Aucune raison politique supérieure n’impose que cette sobriété nécessaire, tant en termes de production que de consommation, épargne la catégorie des habitants dont l’empreinte carbone est la plus élevée, autrement dit les plus riches.

Ne plus utiliser le nucléaire, ne plus utiliser les énergies fossiles, limiter les ENR industrielles, a pour conséquence une diminution de la production d’énergie, avec un effet vertueux sur le climat par la diminution des émissions de gaz à effet de serre.
Mais une moindre production, implique une moindre consommation, et donc revoir notre imaginaire actuel.

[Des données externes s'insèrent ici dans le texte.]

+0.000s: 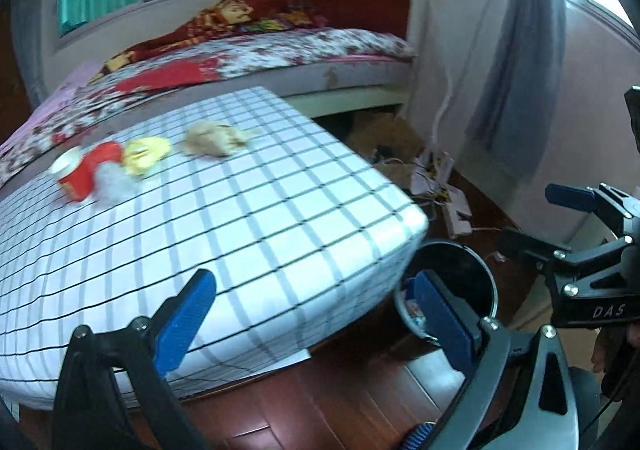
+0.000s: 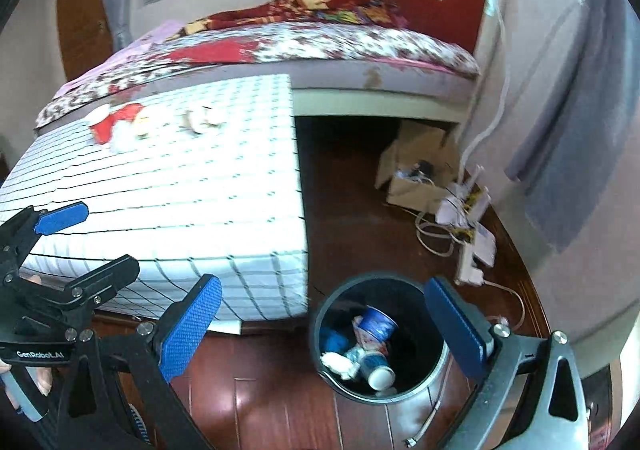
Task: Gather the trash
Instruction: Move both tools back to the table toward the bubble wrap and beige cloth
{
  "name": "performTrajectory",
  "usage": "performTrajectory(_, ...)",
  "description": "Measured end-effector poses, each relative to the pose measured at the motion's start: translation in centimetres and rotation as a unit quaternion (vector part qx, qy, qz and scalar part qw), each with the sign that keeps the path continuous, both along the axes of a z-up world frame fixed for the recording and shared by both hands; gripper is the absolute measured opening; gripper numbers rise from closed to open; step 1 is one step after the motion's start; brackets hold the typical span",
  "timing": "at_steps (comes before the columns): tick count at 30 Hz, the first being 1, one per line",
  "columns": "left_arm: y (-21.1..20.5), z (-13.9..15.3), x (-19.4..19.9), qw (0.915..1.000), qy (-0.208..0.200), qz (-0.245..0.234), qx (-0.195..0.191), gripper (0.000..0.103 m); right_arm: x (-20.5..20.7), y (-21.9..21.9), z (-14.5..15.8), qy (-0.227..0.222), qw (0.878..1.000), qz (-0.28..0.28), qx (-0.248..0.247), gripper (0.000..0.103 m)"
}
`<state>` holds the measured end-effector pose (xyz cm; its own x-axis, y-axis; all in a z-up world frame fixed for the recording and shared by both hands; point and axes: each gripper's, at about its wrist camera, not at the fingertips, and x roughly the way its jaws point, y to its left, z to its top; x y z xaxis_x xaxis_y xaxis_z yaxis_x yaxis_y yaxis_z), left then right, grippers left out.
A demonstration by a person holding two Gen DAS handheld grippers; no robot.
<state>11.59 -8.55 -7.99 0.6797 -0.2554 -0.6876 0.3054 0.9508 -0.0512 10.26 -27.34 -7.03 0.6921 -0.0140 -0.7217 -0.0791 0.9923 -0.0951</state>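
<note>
**A:** A checked table (image 1: 256, 210) stands against a bed (image 1: 280, 54), a dark bin (image 2: 384, 338) on the wood floor at its near right corner. Where is the remaining trash?

**B:** Clustered at the table's far left: a red paper cup (image 1: 86, 174) on its side, mouth to the left, a white tuft (image 1: 114, 182) touching it, a yellow wrapper (image 1: 144, 154) just beside, and a crumpled beige wad (image 1: 214, 138) a little apart to the right. The row runs left to right across the far edge.

**A:** Which claw is nearer?

**B:** The left gripper (image 1: 308, 318), over the table's near edge; the trash lies ahead and to its left. The right gripper (image 2: 320, 330) hangs above the bin, well apart from the pile.

**A:** Their jaws?

**B:** Both spread wide, holding nothing. The bin already contains blue-and-white cups (image 2: 376, 330) and white scraps (image 2: 336, 362).
</note>
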Motion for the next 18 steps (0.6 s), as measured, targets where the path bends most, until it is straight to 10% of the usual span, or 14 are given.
performTrajectory(18,14.0,-0.6,3.8,0.9899,0.001,0.141,0.012,0.099,7.1,11.3,-0.5,0.020,0.994,0.103,0.020,0.102)
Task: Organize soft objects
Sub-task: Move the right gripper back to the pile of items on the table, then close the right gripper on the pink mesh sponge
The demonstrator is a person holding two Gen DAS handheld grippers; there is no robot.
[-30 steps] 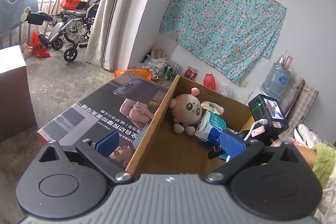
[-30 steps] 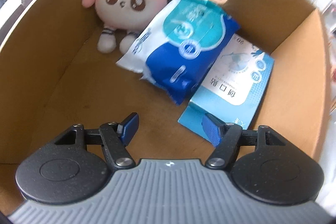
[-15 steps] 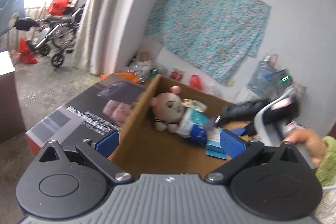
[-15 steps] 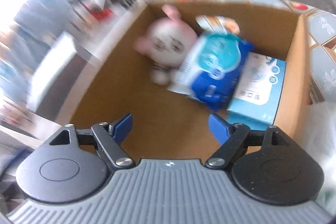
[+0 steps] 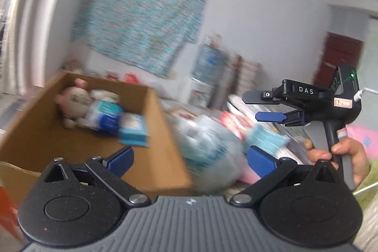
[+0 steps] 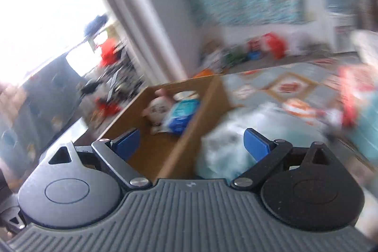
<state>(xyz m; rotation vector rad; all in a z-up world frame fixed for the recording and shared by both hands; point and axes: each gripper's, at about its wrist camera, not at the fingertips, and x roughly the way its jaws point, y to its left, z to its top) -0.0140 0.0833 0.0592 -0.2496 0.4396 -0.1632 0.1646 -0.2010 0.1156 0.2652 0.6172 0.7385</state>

Pour un service public de l’énergie au service des usagers et des salariés

Plutôt que de dépecer EDF au profit d’intérêts privés, il serait donc souhaitable, plus que jamais, de renforcer un service public de l’énergie, conforme aux idéaux de 1946, considérant l’énergie comme un bien public. Organiser un processus démocratique sur les choix énergétiques et s’assurer d’un contrôle citoyen sur la production et la distribution, sont les garanties essentielles pour que le système énergétique respecte une égalité de traitement pour tous.tes les citoyen.nes et l’ urgence impérative de faire face au dérèglement climatique et aux risques de catastrophes nucléaires.

Un établissement public décentralisé avec un réseau de régies et de coopératives, sous contrôle des salarié.es et des habitant.es, permettrait la nécessaire solidarité nationale d’accès à l’énergie pour toutes et tous. Travailler à une telle articulation est un chantier à mettre en œuvre rapidement.
Il est vrai qu’un tel service public ne pourra pas se construire dans un État ultralibéral comme est le nôtre actuellement, qui privilégie la concurrence à tout prix et les classes dominantes.
Attac continuera à se battre aux côtés des salarié·es et des citoyen·nes pour que ce grand établissement public puisse exister.

Cette note a été rédigée en janvier 2021 et a été publiée sur le site d’Attac. Depuis, à la suite de nombreuses mobilisations, le projet Hercule a été remis en cause et a été remplacé par un projet “Grand EDF” dont les contours restent à ce jour encore très flous. Quel que soit le nom du projet, une restructuration d’EDF au profit d’intérêts privés reste d’actualité.

Jacqueline Balvet et Gilles Sabatier sont membres d’Attac et animent la commission Écologie et société.